***** DATA *****

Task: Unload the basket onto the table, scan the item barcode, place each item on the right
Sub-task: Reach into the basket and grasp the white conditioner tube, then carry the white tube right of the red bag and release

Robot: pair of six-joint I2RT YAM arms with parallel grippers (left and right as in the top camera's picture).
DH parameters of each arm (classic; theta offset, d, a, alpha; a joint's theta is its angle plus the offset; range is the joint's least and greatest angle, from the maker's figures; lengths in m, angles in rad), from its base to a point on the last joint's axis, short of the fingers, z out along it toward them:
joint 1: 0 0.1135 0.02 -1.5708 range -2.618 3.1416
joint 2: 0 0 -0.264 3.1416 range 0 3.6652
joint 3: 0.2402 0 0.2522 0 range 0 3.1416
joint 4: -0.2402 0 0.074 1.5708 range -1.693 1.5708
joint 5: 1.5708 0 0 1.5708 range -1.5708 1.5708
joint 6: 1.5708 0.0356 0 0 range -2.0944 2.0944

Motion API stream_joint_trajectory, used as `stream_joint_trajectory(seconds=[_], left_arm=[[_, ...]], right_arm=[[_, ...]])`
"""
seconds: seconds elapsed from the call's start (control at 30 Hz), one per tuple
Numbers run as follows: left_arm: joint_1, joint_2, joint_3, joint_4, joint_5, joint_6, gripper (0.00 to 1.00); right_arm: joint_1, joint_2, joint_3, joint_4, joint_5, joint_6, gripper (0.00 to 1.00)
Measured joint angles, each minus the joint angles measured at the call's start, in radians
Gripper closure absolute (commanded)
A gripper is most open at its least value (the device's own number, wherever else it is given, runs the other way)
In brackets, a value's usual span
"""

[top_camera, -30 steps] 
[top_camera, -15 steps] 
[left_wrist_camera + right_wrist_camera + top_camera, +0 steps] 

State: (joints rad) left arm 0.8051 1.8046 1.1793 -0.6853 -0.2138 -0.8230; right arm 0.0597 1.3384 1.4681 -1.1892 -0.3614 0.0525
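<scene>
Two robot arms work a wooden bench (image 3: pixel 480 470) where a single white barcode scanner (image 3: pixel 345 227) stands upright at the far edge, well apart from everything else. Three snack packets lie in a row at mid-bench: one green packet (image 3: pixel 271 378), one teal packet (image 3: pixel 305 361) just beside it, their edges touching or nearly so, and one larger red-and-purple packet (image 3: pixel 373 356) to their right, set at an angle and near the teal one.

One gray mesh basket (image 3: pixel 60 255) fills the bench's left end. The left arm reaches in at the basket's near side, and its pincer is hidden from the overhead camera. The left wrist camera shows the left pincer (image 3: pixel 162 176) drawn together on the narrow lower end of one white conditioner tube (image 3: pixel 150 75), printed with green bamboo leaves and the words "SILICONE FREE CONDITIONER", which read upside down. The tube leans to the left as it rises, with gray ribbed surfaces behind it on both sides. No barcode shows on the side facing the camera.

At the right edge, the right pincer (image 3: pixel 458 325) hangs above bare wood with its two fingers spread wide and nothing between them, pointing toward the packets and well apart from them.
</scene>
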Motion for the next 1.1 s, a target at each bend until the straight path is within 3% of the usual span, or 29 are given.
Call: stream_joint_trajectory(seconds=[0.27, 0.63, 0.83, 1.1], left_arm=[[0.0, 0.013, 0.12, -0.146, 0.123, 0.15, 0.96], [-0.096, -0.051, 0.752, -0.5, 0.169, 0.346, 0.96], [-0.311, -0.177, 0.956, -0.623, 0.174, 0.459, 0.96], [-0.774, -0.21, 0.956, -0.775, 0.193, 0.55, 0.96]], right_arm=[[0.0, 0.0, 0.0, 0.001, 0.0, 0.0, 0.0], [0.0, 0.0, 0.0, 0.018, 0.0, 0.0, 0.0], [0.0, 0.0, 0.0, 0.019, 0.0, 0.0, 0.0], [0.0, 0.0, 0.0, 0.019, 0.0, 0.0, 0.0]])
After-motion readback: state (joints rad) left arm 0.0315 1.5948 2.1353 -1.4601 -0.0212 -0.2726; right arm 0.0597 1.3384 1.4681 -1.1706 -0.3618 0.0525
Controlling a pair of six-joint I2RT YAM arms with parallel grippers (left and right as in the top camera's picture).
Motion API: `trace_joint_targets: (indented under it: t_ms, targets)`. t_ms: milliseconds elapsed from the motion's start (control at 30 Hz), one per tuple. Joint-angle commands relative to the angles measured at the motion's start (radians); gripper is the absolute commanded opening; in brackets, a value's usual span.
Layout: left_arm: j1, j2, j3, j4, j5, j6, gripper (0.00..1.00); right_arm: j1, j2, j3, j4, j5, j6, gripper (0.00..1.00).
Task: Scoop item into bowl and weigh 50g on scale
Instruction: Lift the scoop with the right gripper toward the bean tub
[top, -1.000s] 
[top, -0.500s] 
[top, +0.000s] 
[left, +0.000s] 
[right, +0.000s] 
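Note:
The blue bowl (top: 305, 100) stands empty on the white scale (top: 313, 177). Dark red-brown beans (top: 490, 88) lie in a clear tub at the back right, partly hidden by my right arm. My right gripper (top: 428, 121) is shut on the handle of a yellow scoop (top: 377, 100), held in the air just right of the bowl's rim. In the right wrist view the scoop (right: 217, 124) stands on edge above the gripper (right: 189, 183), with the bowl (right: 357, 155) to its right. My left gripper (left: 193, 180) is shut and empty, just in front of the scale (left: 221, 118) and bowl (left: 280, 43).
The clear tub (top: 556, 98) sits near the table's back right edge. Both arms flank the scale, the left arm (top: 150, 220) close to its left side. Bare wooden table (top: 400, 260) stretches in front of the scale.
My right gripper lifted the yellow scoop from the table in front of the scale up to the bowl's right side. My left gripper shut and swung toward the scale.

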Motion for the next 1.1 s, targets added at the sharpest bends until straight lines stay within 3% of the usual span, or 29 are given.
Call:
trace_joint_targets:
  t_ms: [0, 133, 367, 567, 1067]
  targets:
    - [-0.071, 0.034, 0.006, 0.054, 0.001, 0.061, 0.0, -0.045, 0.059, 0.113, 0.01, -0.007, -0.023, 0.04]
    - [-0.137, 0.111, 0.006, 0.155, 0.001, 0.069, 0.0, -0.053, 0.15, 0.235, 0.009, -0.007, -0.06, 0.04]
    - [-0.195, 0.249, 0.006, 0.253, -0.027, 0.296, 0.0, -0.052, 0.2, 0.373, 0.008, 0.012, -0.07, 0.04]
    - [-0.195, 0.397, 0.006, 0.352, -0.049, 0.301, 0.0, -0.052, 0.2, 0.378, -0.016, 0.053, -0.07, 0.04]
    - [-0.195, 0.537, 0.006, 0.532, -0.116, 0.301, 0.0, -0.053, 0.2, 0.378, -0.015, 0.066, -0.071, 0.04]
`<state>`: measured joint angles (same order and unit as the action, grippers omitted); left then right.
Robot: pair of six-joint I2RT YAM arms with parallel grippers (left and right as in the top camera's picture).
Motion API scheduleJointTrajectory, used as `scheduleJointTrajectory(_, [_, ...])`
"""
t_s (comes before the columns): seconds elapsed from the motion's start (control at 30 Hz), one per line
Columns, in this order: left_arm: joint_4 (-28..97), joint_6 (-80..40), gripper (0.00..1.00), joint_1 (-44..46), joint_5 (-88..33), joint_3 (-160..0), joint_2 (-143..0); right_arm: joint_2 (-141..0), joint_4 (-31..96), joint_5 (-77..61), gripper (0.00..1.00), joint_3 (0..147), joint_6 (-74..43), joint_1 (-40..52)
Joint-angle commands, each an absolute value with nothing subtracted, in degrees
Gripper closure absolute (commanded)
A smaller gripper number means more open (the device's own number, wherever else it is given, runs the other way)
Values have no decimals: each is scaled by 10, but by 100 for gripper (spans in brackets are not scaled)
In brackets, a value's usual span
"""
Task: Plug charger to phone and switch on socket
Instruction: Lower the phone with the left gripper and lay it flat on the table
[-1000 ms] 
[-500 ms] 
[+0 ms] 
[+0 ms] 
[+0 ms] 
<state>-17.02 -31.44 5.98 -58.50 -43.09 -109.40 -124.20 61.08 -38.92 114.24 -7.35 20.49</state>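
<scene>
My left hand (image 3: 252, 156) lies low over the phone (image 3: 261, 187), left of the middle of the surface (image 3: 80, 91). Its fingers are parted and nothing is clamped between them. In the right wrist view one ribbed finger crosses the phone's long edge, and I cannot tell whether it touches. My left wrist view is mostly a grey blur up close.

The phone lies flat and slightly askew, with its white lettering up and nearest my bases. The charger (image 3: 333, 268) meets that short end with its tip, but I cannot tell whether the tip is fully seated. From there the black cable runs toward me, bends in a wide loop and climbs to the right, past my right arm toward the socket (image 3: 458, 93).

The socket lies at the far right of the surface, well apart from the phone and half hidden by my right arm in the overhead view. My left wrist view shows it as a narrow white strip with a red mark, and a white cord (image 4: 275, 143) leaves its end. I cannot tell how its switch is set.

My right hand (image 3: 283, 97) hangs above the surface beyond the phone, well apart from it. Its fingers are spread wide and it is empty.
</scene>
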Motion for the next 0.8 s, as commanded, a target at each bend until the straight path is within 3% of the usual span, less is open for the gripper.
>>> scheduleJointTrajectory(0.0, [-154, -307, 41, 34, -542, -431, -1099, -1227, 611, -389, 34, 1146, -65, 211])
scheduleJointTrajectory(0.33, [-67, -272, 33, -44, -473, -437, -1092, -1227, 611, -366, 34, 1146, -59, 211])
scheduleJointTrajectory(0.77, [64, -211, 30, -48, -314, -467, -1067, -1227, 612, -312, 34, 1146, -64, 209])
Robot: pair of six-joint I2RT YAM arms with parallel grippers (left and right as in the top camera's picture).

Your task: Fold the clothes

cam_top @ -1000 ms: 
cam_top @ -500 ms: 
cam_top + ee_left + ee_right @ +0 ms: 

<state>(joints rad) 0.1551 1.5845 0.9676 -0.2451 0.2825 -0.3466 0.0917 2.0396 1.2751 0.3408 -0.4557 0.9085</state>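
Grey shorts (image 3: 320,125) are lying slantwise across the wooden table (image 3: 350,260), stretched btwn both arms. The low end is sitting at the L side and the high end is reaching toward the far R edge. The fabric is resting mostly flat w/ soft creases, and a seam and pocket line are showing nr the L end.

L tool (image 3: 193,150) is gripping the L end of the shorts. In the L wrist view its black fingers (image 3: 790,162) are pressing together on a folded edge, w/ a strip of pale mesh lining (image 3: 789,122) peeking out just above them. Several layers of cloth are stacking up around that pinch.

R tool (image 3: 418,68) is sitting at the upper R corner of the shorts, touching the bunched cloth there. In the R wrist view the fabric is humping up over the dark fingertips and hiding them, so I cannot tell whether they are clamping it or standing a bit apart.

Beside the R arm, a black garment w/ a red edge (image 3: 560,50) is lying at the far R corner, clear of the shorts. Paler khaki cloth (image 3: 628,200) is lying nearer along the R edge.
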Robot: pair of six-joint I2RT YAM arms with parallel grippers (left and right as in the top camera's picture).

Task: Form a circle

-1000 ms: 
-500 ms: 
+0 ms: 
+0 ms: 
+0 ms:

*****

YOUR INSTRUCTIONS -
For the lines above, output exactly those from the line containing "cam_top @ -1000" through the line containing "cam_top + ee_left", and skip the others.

ANSWER TO THIS PROBLEM -
cam_top @ -1000 ms: 
cam_top @ -500 ms: 
cam_top + ee_left + ee_right @ +0 ms: 

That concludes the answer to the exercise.